The agency has traced hefty bribes exchanged among NMC teams, intermediaries, and college representatives, often funnelled through hawala – a non-formal cash transfer system that is illegal in India – networks.

Arrests

As the investigation unfolds, CBI has already made several arrests and is in the process of tracking the flow of illicit funds while scrutinising the involvement of prominent persons, including a former UGC chairman, Professor Dhirendra Pal Singh, currently chancellor of the Tata Institute of Social Sciences, Mumbai.

Noteworthy figures implicated in the scandal include Ravi Shankar Maharaj, a controversial ‘godman’ or spiritual leader and Chairman of Shri Rawatpura Sarkar Institute of Medical Sciences and Research, and Suresh Singh Bhadoria, chairman of Indore’s Index Medical College.

Other prominent names alleged to be involved include Mayur Raval, Registrar of Gitanjali University in Udaipur, Rajasthan, and Jitu Lal Meena, a key intermediary with connections to both regulators and college owners.

The scale of the bribes reportedly reached several million rupees. The CBI has executed raids across multiple states, targeting over 40 locations, signalling that the investigation is far from complete.

CBI indicated this is just the beginning, suggesting more arrests are imminent as evidence is examined and financial trails pursued.

Just the beginning

As the investigation expands, there is increasing pressure on the NMC and Health Ministry to overhaul their inspection and approval processes.

“Even though FIRs were filed under the Prevention of Corruption Act and Indian Penal Code, NMC didn’t cancel licenses of involved colleges or doctors. If ethical education isn’t happening, those colleges must be shut down. Otherwise, we are producing unethical doctors who will practice fraudulently,” Nidhi said.

Medical education experts and academics are calling for a total overhaul of the inspection process.

This issue has persisted for years, but this time the CBI possesses undeniable evidence, said a senior doctor in Delhi, who wished to remain anonymous. The ongoing investigation represents a concerted effort to restore integrity within the medical education sector, he added.
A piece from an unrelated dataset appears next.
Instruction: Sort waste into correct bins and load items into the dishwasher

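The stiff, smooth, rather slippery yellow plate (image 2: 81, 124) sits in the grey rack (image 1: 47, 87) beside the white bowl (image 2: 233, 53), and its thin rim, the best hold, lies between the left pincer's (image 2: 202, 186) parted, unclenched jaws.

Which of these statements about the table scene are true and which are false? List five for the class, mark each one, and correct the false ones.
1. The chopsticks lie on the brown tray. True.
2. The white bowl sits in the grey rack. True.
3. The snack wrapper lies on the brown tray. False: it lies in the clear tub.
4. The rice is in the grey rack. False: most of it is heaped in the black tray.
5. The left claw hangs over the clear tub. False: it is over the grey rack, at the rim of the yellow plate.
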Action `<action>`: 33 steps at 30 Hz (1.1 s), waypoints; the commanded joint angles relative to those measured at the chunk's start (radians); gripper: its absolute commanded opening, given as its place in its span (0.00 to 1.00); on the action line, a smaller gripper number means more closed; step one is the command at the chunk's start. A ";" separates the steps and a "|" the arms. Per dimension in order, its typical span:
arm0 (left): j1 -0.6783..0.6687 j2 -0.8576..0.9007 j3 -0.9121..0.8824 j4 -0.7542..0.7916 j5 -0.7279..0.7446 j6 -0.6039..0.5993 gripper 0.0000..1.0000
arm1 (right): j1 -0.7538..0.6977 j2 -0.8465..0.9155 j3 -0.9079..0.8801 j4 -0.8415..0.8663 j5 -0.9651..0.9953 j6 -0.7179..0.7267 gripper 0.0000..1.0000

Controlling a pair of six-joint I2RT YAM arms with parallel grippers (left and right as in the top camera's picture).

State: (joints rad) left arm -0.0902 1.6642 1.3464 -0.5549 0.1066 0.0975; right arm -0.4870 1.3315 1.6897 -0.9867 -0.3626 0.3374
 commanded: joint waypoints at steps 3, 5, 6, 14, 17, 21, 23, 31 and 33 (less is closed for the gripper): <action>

Nidhi said: “The entire scam has exposed the failure of private medical education in India. Approvals are now being auctioned like vegetables in a market. This touches everything – ethics, education, healthcare, and social work – and has completely shaken public trust.”

He added: “If you graduate unethical doctors, you breed unethical practice. You’re laying the foundation for systemic fraud. People who believed in India’s healthcare system feel utterly betrayed.”